Abdelli à l'OM : "Je n'espère pas partir", avant Monaco
Interrogé sur les rumeurs de départ à quelques heures de Monaco-OM, l'international algérien a coupé court. Mais un club peut-il retenir un joueur qu'il n'a pas prévu d'aligner ?
Une phrase, dix mots, et une position claire. À la veille du premier déplacement de la saison de l'Olympique de Marseille, à Monaco, Himad Abdelli a été mis face aux rumeurs qui entourent son avenir. Sa réponse a été nette : "Je n'espère pas partir ! J'ai beaucoup travaillé pour être à l'OM."
Une déclaration qui en dit long sur le chemin parcouru
Dans ce genre d'exercice, la plupart des joueurs se réfugient derrière les formules d'usage. Abdelli, lui, a choisi de parler d'effort. "J'ai beaucoup travaillé pour être à l'OM" : ce n'est pas la phrase d'un joueur arrivé par hasard, c'est celle d'un joueur qui a conscience du prix payé pour porter ce maillot-là. Le Vélodrome n'est pas un club comme les autres, et les internationaux algériens qui y sont passés le savent : on n'y entre pas, on y est adopté ou rejeté.

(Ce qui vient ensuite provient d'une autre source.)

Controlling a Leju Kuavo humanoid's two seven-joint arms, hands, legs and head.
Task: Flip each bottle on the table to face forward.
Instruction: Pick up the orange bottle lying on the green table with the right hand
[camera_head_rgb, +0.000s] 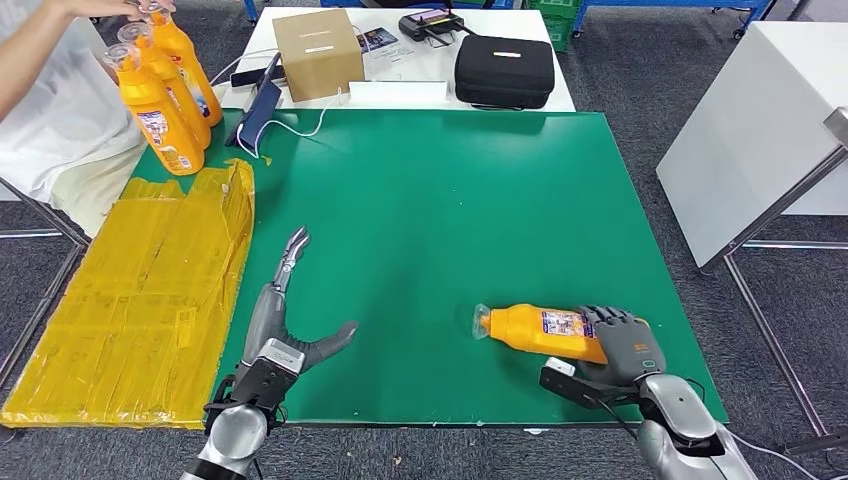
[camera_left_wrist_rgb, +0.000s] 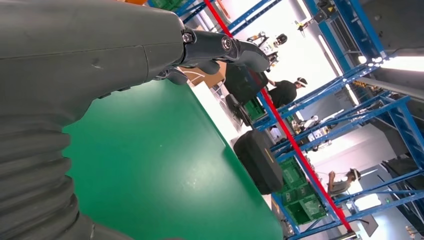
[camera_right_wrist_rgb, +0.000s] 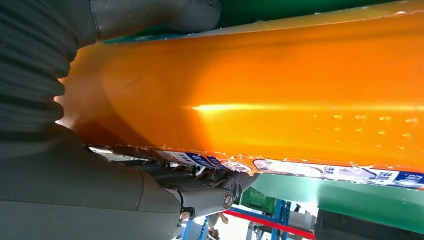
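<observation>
Left robot hand (camera_left_wrist_rgb: 220, 50) empty, fingers apart, over green table (camera_left_wrist_rgb: 165, 165) — black case (camera_left_wrist_rgb: 260, 160) beyond.

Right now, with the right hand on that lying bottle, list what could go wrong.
1. The right hand grips the orange bottle at its base end, so the far cap end may sag or swing while turning.
2. The bottle lies near the green table's front edge; a slip could send it off.
</observation>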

Et soyons francs : dire publiquement "je veux rester" en plein mercato, c'est prendre un risque. Cela ferme des portes, cela met une pression sur le staff, cela expose le joueur si la décision finit par lui échapper.
Un mercato marseillais encore inachevé
Le timing n'est pas neutre. À quelques jours de la clôture du marché, l'OM sort d'une victoire large contre Strasbourg (4-0), mais son mercato reste en suspens. Leonardo Balerdi est parti à la Roma, et le coach Genesio a lui-même reconnu ne pas avoir vu arriver la moindre recrue à la date du 29 août, malgré ses attentes affichées. Autrement dit : l'équipe se cherche encore, et chaque départ pèse plus lourd que d'habitude.
Dans ce genre de période, un milieu qui affirme son attachement au projet donne un signal utile au vestiaire. Reste que les clubs ne fonctionnent pas à l'affect en fin de marché. Les équilibres financiers et le nombre de joueurs par poste tranchent souvent avant les sentiments.
Ce que la diaspora attend de lui
Pour les supporters algériens de France, de Belgique ou du Canada, Abdelli à l'OM représente quelque chose de particulier. Marseille, c'est la ville où l'histoire algérienne et l'histoire du football français se croisent en permanence, dans les tribunes comme dans les quartiers. Voir un international algérien s'y installer durablement, ce n'est pas seulement une ligne de statistique : c'est une présence.
Mais la sélection ne se joue pas sur les symboles. Elle se joue sur le temps de jeu. Un joueur qui reste par fidélité mais qui joue peu se retrouve rapidement en difficulté quand vient la liste du sélectionneur. C'est le vrai dilemme d'Abdelli : rester où il a rêvé d'aller, ou jouer là où on l'attend chaque week-end.
Monaco, un premier vrai examen
Le déplacement à Monaco, dimanche soir, arrive au meilleur moment pour lui. Un match de haut de tableau, une équipe joueuse en face, et une occasion de prouver que sa déclaration n'était pas qu'une phrase de circonstance. Les mots convainquent une semaine, le terrain convainc une saison.
La fenêtre du mercato se referme bientôt. Abdelli a dit ce qu'il voulait. À l'OM maintenant de dire ce qu'il compte en faire.